**Exercise aim:**
Count lines with "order" below; give only the number.

(Dataset excerpts)
○ ○ ○ ○ ○
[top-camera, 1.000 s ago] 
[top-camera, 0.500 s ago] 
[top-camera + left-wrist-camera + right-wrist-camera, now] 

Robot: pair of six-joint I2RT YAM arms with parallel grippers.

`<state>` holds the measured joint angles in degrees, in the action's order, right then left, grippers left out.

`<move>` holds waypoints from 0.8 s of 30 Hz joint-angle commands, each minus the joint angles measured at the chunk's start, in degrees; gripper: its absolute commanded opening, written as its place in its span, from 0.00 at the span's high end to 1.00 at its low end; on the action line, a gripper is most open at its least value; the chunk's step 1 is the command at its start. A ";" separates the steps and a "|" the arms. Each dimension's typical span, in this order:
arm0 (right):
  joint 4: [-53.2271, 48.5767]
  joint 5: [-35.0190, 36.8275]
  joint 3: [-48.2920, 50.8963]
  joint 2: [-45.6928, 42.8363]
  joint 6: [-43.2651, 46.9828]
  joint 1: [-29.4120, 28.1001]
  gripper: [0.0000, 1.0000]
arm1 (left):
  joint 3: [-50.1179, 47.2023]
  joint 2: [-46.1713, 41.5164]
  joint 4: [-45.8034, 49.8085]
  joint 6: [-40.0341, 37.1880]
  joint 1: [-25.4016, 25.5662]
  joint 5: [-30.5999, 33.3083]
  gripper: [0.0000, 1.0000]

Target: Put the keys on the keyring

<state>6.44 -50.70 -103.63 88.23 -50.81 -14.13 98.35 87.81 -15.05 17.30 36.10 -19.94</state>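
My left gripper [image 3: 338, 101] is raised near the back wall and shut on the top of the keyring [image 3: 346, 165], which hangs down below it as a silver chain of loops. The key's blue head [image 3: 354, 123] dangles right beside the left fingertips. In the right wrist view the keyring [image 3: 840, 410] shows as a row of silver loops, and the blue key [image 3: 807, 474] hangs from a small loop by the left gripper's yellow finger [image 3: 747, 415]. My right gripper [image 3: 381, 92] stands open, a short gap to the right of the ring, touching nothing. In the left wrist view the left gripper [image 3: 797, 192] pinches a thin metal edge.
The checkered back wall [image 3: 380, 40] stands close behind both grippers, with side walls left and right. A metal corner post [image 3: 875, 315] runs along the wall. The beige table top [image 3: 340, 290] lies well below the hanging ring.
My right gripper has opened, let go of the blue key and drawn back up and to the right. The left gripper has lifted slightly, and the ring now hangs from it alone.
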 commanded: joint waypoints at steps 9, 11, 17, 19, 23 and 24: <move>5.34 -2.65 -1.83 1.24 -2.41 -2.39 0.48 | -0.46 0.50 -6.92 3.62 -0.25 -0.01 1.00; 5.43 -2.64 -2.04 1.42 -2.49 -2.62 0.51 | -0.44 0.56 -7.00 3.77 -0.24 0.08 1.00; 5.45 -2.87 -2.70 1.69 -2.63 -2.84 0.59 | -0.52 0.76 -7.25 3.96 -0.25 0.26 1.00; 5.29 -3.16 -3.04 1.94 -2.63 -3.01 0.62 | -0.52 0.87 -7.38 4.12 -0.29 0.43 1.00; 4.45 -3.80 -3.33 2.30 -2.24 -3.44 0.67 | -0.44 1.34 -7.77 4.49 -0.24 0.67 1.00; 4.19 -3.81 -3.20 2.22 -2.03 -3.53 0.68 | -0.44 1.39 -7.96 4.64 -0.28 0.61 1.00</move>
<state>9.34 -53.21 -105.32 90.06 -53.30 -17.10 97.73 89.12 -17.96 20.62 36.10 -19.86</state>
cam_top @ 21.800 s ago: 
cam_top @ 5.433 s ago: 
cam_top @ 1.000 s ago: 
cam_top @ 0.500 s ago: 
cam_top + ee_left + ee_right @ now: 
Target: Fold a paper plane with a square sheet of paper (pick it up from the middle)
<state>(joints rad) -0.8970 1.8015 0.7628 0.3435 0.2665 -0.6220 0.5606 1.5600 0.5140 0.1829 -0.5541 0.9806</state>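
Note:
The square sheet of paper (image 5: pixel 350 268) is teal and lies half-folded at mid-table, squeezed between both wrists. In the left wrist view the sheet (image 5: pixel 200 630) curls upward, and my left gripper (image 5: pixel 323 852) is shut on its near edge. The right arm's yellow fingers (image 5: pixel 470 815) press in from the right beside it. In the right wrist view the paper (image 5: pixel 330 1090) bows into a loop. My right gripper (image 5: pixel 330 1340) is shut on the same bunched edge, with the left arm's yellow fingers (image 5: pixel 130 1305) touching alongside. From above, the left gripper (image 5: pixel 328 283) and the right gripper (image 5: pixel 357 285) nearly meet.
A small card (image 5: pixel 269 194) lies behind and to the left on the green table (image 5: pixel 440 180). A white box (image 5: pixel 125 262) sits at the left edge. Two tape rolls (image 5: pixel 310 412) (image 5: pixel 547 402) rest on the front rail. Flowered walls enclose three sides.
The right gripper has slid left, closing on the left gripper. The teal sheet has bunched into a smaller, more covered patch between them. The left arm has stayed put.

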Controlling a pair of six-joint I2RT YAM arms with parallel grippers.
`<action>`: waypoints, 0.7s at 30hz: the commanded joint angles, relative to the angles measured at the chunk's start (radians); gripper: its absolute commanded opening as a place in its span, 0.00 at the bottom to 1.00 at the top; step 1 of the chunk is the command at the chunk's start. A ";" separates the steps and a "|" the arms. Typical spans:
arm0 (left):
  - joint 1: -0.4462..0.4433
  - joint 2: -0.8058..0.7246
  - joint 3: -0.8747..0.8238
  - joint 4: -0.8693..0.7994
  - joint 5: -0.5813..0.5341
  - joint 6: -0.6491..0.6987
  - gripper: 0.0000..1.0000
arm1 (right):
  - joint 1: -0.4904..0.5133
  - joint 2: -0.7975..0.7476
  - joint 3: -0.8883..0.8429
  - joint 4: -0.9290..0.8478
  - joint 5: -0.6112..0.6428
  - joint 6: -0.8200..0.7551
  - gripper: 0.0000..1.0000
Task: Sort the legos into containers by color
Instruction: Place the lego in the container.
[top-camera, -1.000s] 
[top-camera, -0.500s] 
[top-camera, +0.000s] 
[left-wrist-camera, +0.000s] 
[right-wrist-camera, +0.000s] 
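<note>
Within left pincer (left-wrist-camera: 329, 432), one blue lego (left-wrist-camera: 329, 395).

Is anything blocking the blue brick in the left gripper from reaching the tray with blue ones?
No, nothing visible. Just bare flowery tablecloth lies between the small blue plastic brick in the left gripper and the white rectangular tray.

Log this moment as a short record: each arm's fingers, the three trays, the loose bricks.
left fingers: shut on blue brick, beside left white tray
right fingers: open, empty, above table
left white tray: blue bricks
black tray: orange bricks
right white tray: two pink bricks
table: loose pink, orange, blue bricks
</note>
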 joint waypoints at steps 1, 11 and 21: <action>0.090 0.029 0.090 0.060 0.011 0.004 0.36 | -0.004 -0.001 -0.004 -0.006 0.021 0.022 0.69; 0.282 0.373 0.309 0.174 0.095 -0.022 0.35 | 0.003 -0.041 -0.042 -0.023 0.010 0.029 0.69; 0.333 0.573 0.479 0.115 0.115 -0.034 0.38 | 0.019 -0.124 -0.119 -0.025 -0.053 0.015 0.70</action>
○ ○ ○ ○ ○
**Written solution:**
2